Advocates used the City of Sacramento’s attempt to rebrand itself as the farm-to-fork capital of the U.S. as leverage, urging council members to build upon the recently passed California Urban Agriculture Incentive Zones Act and the California Homemade Food Act, which permits cottage food operations.

The new ordinance will allow micro farms to voluntarily enter into a contract with the city, which will reduce property taxes for sites with urban agriculture. It also allows for utilitarian farm structures such as hoop houses, out buildings, greenhouses, and farm stands. Urban agriculture includes but is not limited to community gardens, market and direct sale gardens, aquaponics, hydroponics, beekeeping and edible landscaping. The city already allows limited animal husbandry, which will not be affected by the ordinance.  The ordinance incentivizes urban agriculture on vacant lots.

And for the first time, the ordinance legalizes the sale of farm goods on residential sites. No insurance liability is required of proprietors. On-site sales can take place 7 days a week on vacant lots, while residential farm businesses can only operate on Tuesdays and Saturdays from 8 a.m. to 7 p.m.

Chanowk Yisrael, founder of Yisrael Urban Family Farm, criticizes the limitations on sales.

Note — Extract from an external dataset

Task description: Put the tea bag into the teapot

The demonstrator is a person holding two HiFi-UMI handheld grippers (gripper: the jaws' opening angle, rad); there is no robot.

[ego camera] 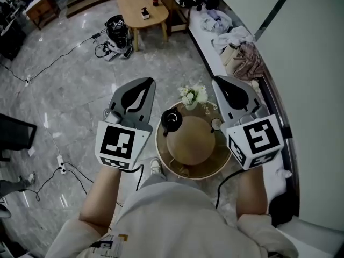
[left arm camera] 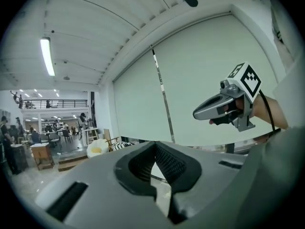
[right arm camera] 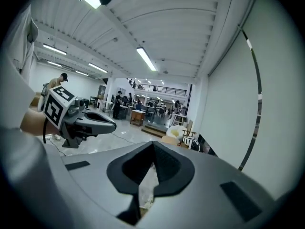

“I’m in an impoverished area,” says Yisrael. “Once you sell something, you create an expectation, but I can only sell twice a week. I’m talking to a mother who is food insecure, and I have to tell her on Tuesday that she can’t come back until Saturday. I know they are trying to control commercial activity, but there is a whole underground commerce already. We should be trying to build legitimate business, and it could be controlled by limiting the hours of operation rather than the days of the week.”

Yisrael remains positive that the ordinance can be amended. It is scheduled to be revisited by city council in six month intervals. Yisrael is currently working to bring similar change to county laws.

The greatest obstacle to urban agriculture and food security is lack of knowledge, according to Yisrael, and the systemic problems that keep the inner cities in a state of depressed economical and physical health. Yisrael hopes to expand his educational  farm site and develop even stronger outreach into his community, helping to change the way people obtain food, think about food, and feed themselves and their families.

“The whole idea of urban agriculture is that there is a relationship being built,” Yisrael maintains. “We go beyond a food hub. We invite people over to dinner and we show them what we do. We teach by example, modeling healthy families and healthy food. We give a lot of food away, with recipes. We want people to start growing their own food.”